中国企業の車両盗難防止用GPSに「深刻な」脆弱性 遠隔操作される可能性も
米国のサイバーセキュリティ企業ビットサイト(BitSight)は19日、中国企業MiCODUSが製造する盗難防止用GPSユニットに6つの「深刻な」脆弱性を発見したと発表した。第三者が遠隔操作で車両を不正操作するなど、運転の安全問題や国家安全保障の脅威につながる可能性があると警鐘を鳴らしている。
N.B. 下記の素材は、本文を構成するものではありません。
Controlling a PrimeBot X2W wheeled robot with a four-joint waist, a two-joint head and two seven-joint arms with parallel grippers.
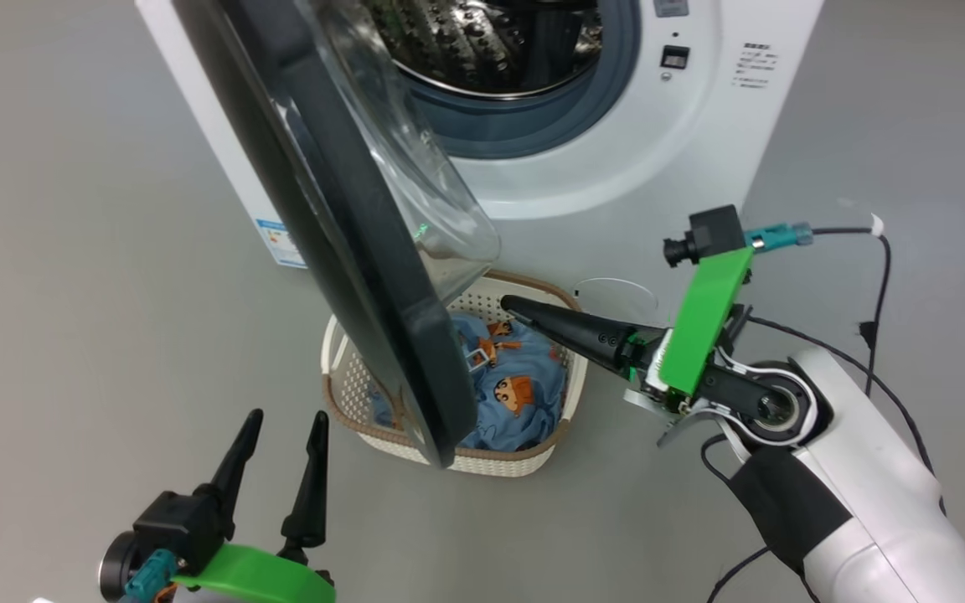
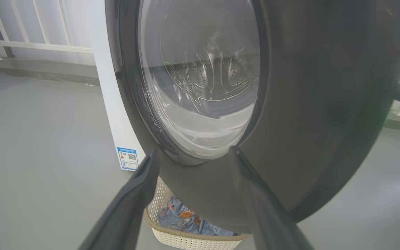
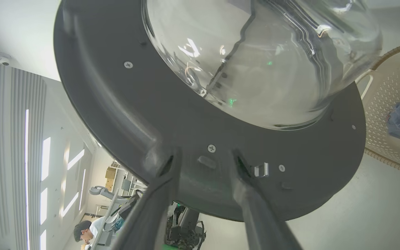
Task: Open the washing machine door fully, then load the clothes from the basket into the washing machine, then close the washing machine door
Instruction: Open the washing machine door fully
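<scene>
The washing machine door (image 1: 340, 251) is half open. Its inside face sits right at the tips of the right jaws, which are parted and hold nothing. The left jaws, wide apart and empty, face its outside. The right arm looks nearer, so it should push the door wider.

We find the door (image 1: 340, 251) ajar, hanging over the basket (image 1: 524, 462) and covering its left half. Its right half lies open from above. The drum (image 1: 491, 42) mouth is unobstructed.
</scene>
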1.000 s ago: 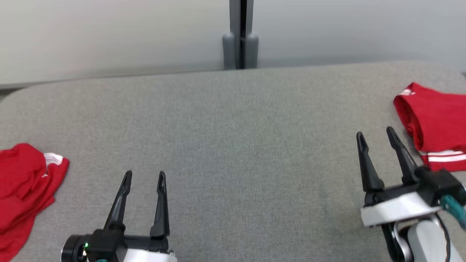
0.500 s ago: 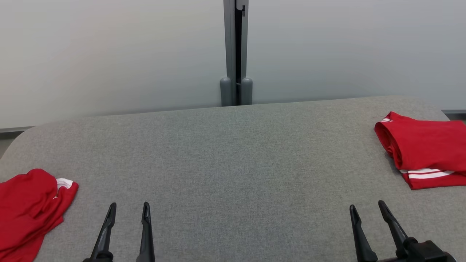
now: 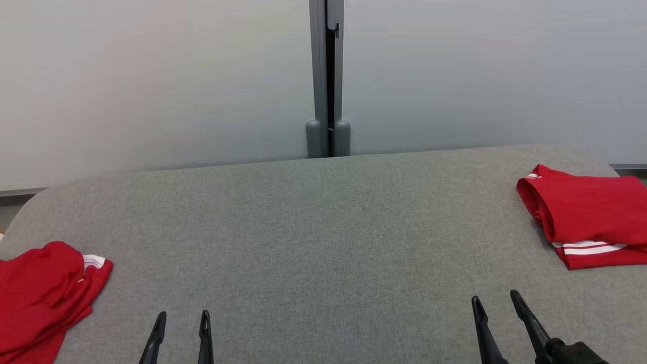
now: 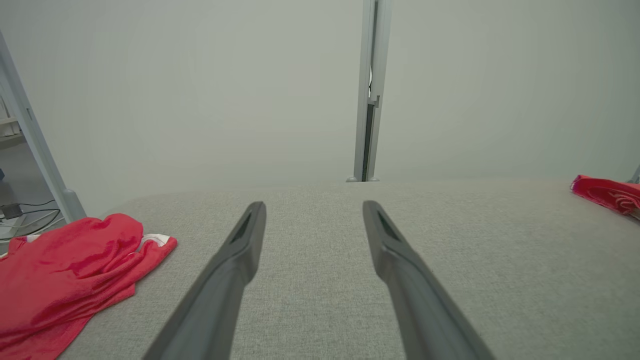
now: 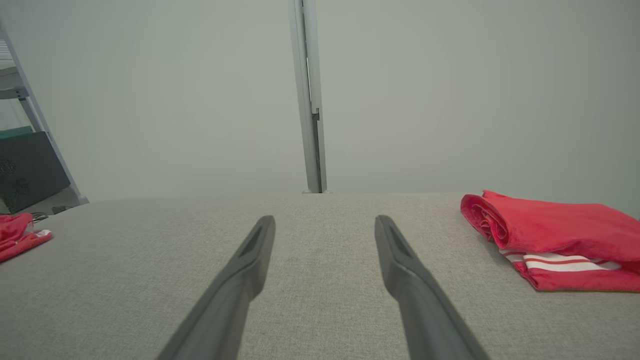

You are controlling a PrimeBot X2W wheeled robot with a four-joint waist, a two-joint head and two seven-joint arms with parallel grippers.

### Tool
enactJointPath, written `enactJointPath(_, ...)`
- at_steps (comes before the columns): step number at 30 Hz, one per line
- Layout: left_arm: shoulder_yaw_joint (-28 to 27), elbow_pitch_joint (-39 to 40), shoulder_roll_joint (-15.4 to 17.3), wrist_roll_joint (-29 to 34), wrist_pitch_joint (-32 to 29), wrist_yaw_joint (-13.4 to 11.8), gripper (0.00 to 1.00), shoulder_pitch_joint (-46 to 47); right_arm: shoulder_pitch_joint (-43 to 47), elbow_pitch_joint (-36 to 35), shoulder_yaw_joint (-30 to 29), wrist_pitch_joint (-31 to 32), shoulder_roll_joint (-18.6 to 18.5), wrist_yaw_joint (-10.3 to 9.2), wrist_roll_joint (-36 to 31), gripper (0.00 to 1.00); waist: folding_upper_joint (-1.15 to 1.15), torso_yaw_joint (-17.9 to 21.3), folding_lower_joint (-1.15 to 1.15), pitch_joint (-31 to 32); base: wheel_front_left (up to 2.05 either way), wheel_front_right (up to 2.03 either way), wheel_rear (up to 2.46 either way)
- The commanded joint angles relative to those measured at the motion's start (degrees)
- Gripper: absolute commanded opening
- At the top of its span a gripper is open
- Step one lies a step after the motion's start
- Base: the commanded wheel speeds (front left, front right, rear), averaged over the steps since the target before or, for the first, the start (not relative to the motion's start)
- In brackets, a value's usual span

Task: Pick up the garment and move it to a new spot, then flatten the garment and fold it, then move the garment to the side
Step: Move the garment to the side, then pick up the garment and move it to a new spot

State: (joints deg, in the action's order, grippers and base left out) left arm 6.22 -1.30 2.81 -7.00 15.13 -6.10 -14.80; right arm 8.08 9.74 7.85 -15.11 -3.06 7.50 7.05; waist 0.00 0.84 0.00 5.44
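Observation:
A folded red garment (image 3: pixel 586 220) with white stripes lies at the right end of the grey table (image 3: pixel 323 242); it also shows in the right wrist view (image 5: pixel 555 235). A crumpled red garment (image 3: pixel 40 296) lies at the left edge, seen too in the left wrist view (image 4: pixel 70 270). My left gripper (image 3: pixel 182 323) stands open low at the front left, right of the crumpled garment, empty. My right gripper (image 3: pixel 498 306) stands open at the front right, short of the folded garment, empty. Both wrist views show spread fingers (image 4: pixel 235 260) (image 5: pixel 400 260) above bare table.
A pale wall with a grey vertical post (image 3: pixel 327 81) runs behind the table's far edge. A shelf frame (image 4: pixel 35 140) stands past the table's left end.
The head camera has tilted up, so the table and garments sit lower in view. Both grippers have drawn back toward the front edge, the right one away from the folded garment.

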Motion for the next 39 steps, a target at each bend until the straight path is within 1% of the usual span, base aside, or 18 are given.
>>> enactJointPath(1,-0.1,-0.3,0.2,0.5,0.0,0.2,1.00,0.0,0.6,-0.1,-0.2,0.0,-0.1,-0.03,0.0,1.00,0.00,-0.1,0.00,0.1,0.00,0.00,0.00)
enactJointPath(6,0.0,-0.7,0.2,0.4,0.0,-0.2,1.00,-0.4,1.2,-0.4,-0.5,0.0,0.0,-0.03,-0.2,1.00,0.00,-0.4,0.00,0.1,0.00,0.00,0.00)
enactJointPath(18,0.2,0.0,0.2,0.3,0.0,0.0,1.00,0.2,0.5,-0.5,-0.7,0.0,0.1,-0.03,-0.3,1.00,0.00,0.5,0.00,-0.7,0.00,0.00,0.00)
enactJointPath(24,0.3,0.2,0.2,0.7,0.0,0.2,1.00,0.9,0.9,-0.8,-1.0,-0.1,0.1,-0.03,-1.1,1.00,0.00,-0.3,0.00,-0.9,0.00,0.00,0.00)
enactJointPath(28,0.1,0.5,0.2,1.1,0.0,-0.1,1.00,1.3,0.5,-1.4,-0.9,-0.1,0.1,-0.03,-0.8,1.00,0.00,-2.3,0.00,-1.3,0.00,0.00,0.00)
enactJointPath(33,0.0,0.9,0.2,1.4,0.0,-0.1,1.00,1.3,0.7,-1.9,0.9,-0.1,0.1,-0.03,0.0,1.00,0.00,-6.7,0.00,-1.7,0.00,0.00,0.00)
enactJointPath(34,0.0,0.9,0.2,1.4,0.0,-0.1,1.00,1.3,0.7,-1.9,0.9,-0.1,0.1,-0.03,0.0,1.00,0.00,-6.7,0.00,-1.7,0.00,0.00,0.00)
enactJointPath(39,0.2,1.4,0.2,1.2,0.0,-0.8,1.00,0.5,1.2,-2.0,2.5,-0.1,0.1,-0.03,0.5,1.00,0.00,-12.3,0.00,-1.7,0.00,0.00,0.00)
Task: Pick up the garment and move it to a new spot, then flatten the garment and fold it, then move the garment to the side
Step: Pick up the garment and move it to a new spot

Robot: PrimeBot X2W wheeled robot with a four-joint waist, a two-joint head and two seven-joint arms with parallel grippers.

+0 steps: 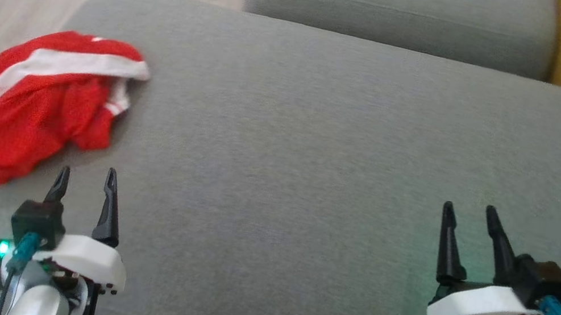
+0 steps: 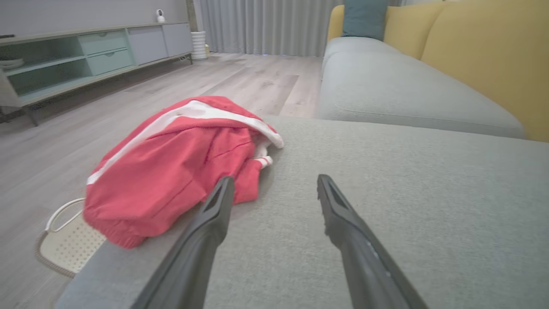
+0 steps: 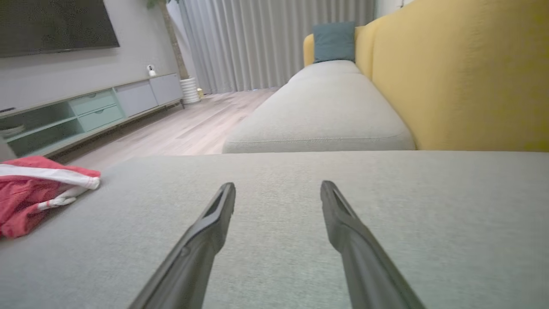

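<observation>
One garment (image 1: 37, 97) is counted, and two grippers are seen, the left gripper (image 1: 88, 170) and the right gripper (image 1: 469, 207), each with two fingers (image 1: 108, 213), so that four are counted in all. Two grey cushions are counted, the near cushion (image 1: 315, 158) and the far cushion (image 1: 399, 5), together with one pillow (image 3: 333, 42) and one basket (image 2: 68, 244). One cabinet (image 2: 146, 40) is seen, in which two drawers are counted, the upper drawer (image 2: 103, 42) and the lower drawer (image 2: 109, 60), and to these are added one camera (image 2: 160, 15), one pot (image 2: 198, 45) and one screen (image 3: 55, 25).
</observation>
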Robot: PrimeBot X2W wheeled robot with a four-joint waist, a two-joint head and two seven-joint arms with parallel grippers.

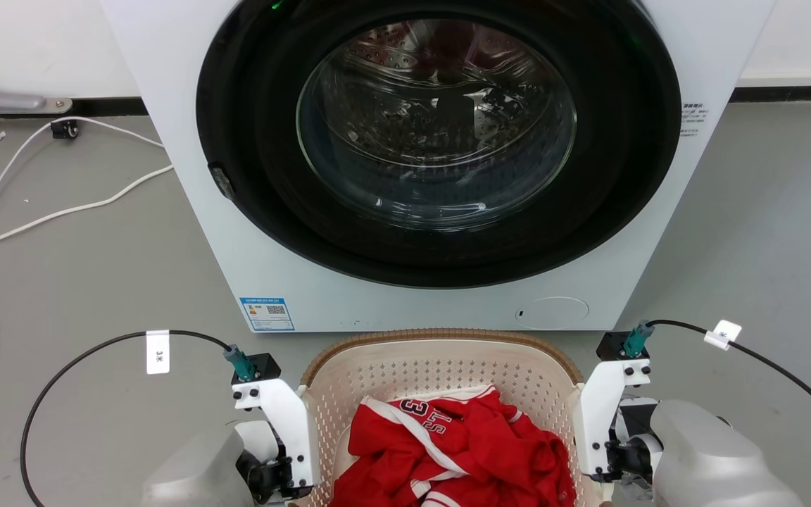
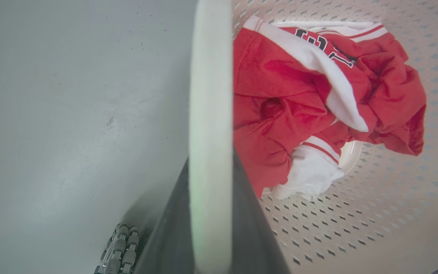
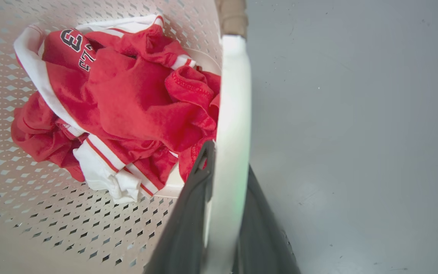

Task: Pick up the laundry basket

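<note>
Laundry basket (image 1: 441,370) (jersey (image 1: 462,451) inside) before washer (image 1: 377,303)

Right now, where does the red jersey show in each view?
Head view: red jersey bottom centre, in the laundry basket.
Left wrist view: jersey upper right, right of the left handle.
Right wrist view: jersey centre left, left of the right handle.
Shared landmark: the basket's perforated cream wall.
</note>
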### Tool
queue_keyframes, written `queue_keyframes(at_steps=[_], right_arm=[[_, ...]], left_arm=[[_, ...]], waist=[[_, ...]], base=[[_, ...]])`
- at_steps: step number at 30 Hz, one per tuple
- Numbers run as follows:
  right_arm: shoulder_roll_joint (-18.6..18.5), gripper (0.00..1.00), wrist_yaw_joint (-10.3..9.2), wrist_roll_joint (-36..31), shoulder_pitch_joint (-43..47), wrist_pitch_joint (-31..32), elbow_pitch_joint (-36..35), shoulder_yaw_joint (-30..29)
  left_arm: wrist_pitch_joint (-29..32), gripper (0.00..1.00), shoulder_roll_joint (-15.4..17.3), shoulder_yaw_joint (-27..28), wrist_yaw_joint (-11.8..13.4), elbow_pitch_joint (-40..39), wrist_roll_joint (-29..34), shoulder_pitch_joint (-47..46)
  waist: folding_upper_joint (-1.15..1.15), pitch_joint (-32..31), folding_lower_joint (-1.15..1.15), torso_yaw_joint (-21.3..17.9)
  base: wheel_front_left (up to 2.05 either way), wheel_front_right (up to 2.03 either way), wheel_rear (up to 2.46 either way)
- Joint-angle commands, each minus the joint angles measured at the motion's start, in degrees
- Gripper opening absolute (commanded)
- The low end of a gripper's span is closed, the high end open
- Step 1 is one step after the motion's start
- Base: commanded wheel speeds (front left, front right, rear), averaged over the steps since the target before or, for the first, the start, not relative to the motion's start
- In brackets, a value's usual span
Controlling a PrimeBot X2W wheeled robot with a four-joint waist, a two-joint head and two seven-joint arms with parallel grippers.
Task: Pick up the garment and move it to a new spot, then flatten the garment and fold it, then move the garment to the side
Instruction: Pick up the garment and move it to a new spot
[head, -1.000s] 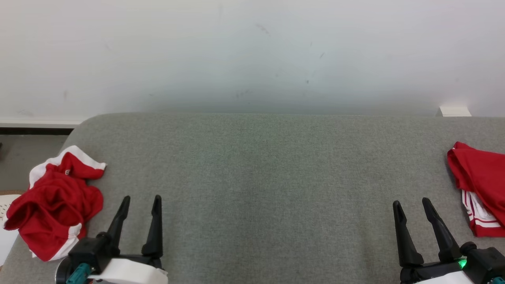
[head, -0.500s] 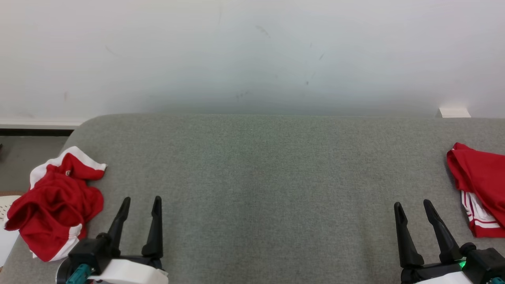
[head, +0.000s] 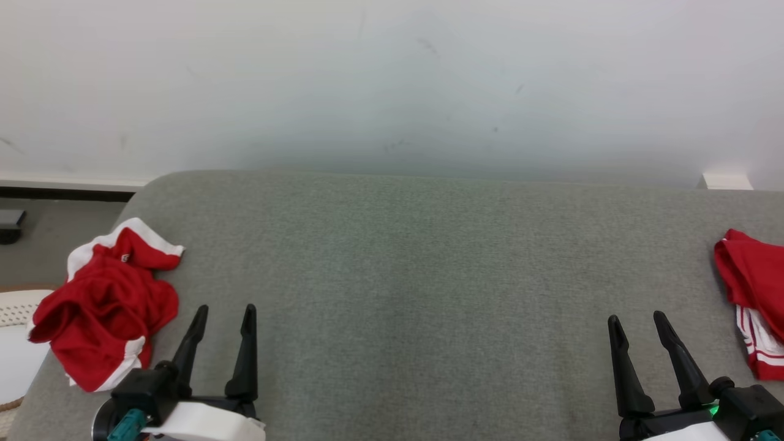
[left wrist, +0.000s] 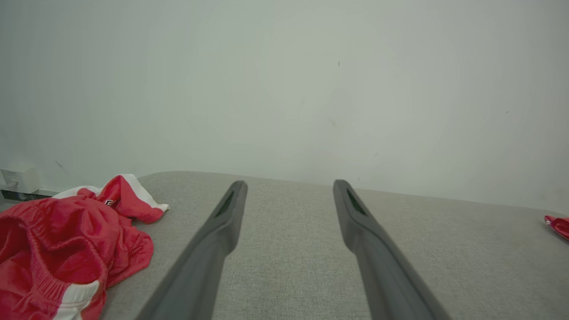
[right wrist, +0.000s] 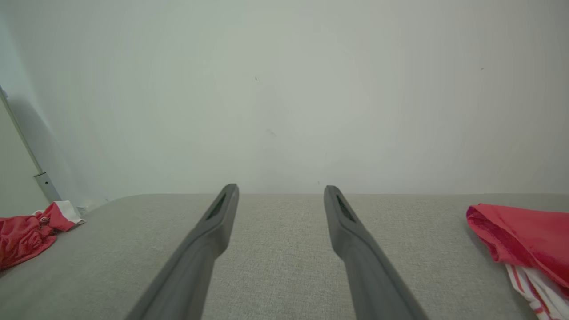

報告書によると、問題になっているのは、手軽に入手できることで人気の盗難防止用GPSユニット「MV720」。脆弱性が悪用された場合、第三者が遠隔操作で行動を追跡したりするほか、走行中の車両の燃料供給を遮断することも可能だという。同製品は現在169カ国で合計150万台が企業や個人によって使用されている。
米国のサイバーセキュリティ専門家リチャード・クラーク氏は「中国が米国内の車両を遠隔操作できるようになれば問題だ」と強調。「これらの脆弱性が容易に悪用され、個人の安全や国家の安全保障に影響を及ぼす恐れが出てきた以上、安全なIoT(モノのインターネット)インフラを持つことの重要性が改めて浮き彫りになった」と声明で述べた。